(Exercise instructions): Your answer should reproduce every line of the material in which the word "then" occurs.

══ Data excerpt

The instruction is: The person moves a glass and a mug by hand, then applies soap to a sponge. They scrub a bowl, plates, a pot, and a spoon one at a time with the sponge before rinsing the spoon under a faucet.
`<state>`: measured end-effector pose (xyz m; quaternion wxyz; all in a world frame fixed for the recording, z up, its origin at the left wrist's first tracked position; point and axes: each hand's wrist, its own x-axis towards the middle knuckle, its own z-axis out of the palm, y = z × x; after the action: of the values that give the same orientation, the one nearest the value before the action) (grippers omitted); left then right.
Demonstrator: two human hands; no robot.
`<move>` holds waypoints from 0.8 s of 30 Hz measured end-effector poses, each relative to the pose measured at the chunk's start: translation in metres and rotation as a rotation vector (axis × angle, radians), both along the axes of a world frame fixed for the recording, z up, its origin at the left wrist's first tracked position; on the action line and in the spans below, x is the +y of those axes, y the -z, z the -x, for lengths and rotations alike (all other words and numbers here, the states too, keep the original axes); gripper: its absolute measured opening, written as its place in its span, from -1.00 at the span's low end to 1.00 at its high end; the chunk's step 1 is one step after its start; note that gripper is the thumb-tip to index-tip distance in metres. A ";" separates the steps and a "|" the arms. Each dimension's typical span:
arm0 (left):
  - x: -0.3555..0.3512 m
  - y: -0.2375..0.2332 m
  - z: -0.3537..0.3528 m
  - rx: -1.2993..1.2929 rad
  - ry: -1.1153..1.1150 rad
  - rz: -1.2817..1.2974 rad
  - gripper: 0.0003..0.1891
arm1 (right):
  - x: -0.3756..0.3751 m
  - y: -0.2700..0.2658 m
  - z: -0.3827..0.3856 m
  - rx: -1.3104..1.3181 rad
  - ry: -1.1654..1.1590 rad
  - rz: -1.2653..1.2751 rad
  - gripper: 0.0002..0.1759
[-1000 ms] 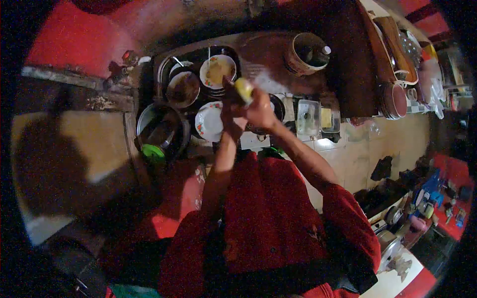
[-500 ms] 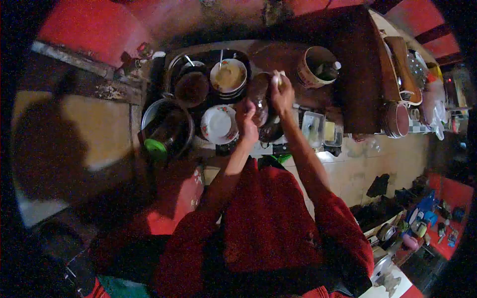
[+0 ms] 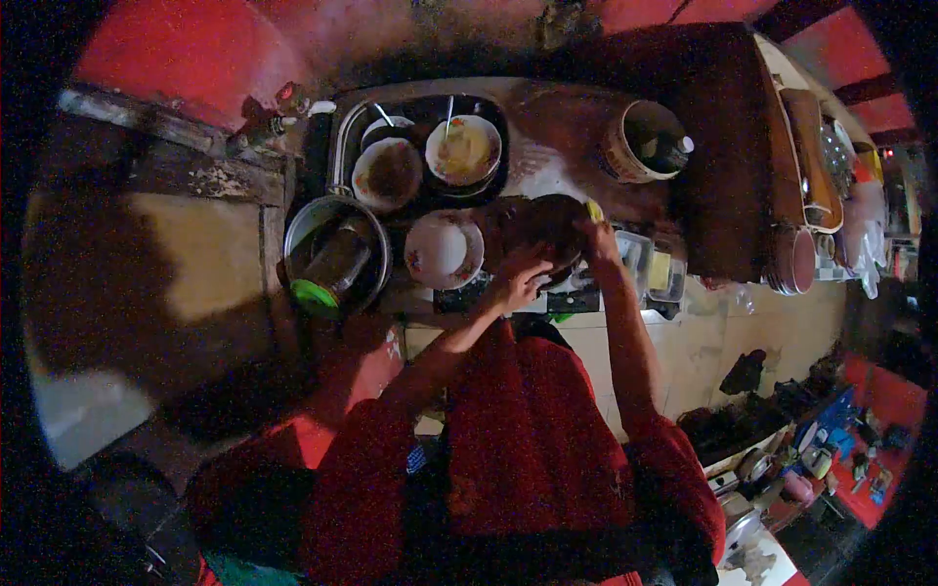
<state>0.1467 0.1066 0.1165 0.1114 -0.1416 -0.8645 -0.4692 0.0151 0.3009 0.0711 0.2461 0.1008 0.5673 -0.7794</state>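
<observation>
A dark, round, shallow vessel (image 3: 549,227), perhaps a pan or bowl, is in front of me over the counter. My left hand (image 3: 521,280) grips its near left edge, fingers curled. At its right side, my right hand (image 3: 598,240) is closed around a small yellow sponge-like piece (image 3: 594,210) that shows above the fingers. To the left stands a white flowered bowl (image 3: 438,252). Behind it, a basin (image 3: 344,132) holds a bowl with brown residue (image 3: 388,174) and stacked bowls with a yellowish one (image 3: 463,149) on top, spoons sticking up.
At the left, a metal pot (image 3: 381,230) contains a jar with a green lid (image 3: 315,293). A tap (image 3: 285,105) juts from the wall. A tub (image 3: 625,146) with a bottle stands back right; clear plastic containers (image 3: 667,275) sit right of my hands.
Both hands have come nearer to me and to the right. The dark vessel, earlier tilted and shiny between them, now shows a broad round face. The view has shifted slightly.
</observation>
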 end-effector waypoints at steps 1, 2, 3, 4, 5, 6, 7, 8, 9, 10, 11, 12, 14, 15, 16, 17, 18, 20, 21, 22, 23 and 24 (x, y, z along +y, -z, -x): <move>-0.011 0.004 0.004 0.072 0.135 0.262 -0.68 | 0.005 0.004 -0.014 0.010 0.052 0.012 -0.53; -0.020 0.005 0.009 0.063 0.133 0.262 -0.68 | 0.006 0.008 -0.027 0.001 0.049 0.012 -0.53; -0.030 0.006 0.018 0.026 0.148 0.232 -0.65 | 0.005 0.012 -0.037 -0.042 0.139 -0.074 -0.57; -0.042 0.008 0.028 -0.017 0.164 0.200 -0.63 | 0.004 0.017 -0.047 -0.091 0.229 -0.164 -0.60; -0.056 0.019 0.042 -0.140 0.034 0.074 -0.57 | 0.010 0.037 -0.057 -0.106 0.226 -0.166 -0.60; -0.073 0.036 0.064 -0.258 -0.097 -0.050 -0.51 | 0.023 0.070 -0.063 -0.123 0.206 -0.280 -0.60; -0.089 0.091 0.082 -0.200 -0.374 -0.076 -0.51 | 0.030 0.088 -0.069 -0.137 0.186 -0.395 -0.60; -0.105 0.140 0.099 -0.140 -0.647 -0.099 -0.50 | 0.030 0.082 -0.076 -0.149 0.188 -0.396 -0.60; -0.126 0.145 0.117 -0.178 -0.732 -0.081 -0.49 | 0.029 0.069 -0.082 -0.049 0.168 -0.700 -0.60; -0.152 0.151 0.133 -0.219 -0.814 -0.066 -0.47 | 0.030 0.064 -0.086 0.053 0.141 -1.007 -0.58; -0.184 0.184 0.159 -0.497 -0.904 0.006 -0.40 | 0.042 0.082 -0.091 0.021 0.016 -1.175 -0.45; -0.202 0.217 0.174 -0.777 -0.984 0.082 -0.33 | 0.059 0.087 -0.089 0.004 0.012 -1.185 -0.45; -0.216 0.242 0.186 -0.769 -1.012 0.092 -0.32 | 0.088 0.088 -0.096 0.119 0.216 -0.974 -0.38; -0.218 0.251 0.189 -0.730 -1.024 0.068 -0.31 | 0.082 0.080 -0.090 0.214 0.359 -0.843 -0.41; -0.220 0.258 0.190 -0.703 -1.032 0.031 -0.30 | 0.074 0.058 -0.077 0.309 0.502 -0.709 -0.43; -0.221 0.265 0.191 -0.685 -1.034 -0.015 -0.29 | 0.077 0.022 -0.068 0.183 0.034 -1.413 -0.53; -0.222 0.270 0.192 -0.671 -1.032 -0.069 -0.28 | 0.092 0.036 -0.065 0.159 -0.026 -1.272 -0.53; -0.223 0.272 0.190 -0.653 -1.021 -0.190 -0.27 | 0.127 0.084 -0.069 0.823 -0.390 -1.548 -0.51; -0.224 0.270 0.189 -0.648 -1.011 -0.255 -0.26 | 0.130 0.090 -0.068 0.814 -0.390 -1.552 -0.51; -0.223 0.268 0.187 -0.647 -1.004 -0.317 -0.25 | 0.132 0.095 -0.068 0.674 -0.366 -1.560 -0.51; -0.221 0.261 0.185 -0.642 -0.995 -0.380 -0.24 | 0.131 0.094 -0.066 0.539 -0.340 -1.561 -0.51; -0.219 0.255 0.185 -0.637 -0.984 -0.442 -0.22 | 0.131 0.091 -0.066 0.540 -0.336 -1.562 -0.51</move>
<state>-0.0378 -0.1127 -0.1380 0.0778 0.4461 -0.7018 -0.5499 0.0813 0.4317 -0.0201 0.0743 -0.0334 0.9902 -0.1136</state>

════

(Solution):
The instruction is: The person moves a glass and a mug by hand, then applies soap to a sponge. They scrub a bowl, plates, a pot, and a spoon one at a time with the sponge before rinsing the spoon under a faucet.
`<state>`: measured end-effector pose (xyz m; quaternion wxyz; all in a world frame fixed for the recording, z up, its origin at the left wrist's first tracked position; point and axes: each hand's wrist, its own x-axis towards the middle knuckle, its own z-axis out of the palm, y = z × x; after the action: of the values that give the same orientation, the one nearest the value before the action) (grippers omitted); left then right.

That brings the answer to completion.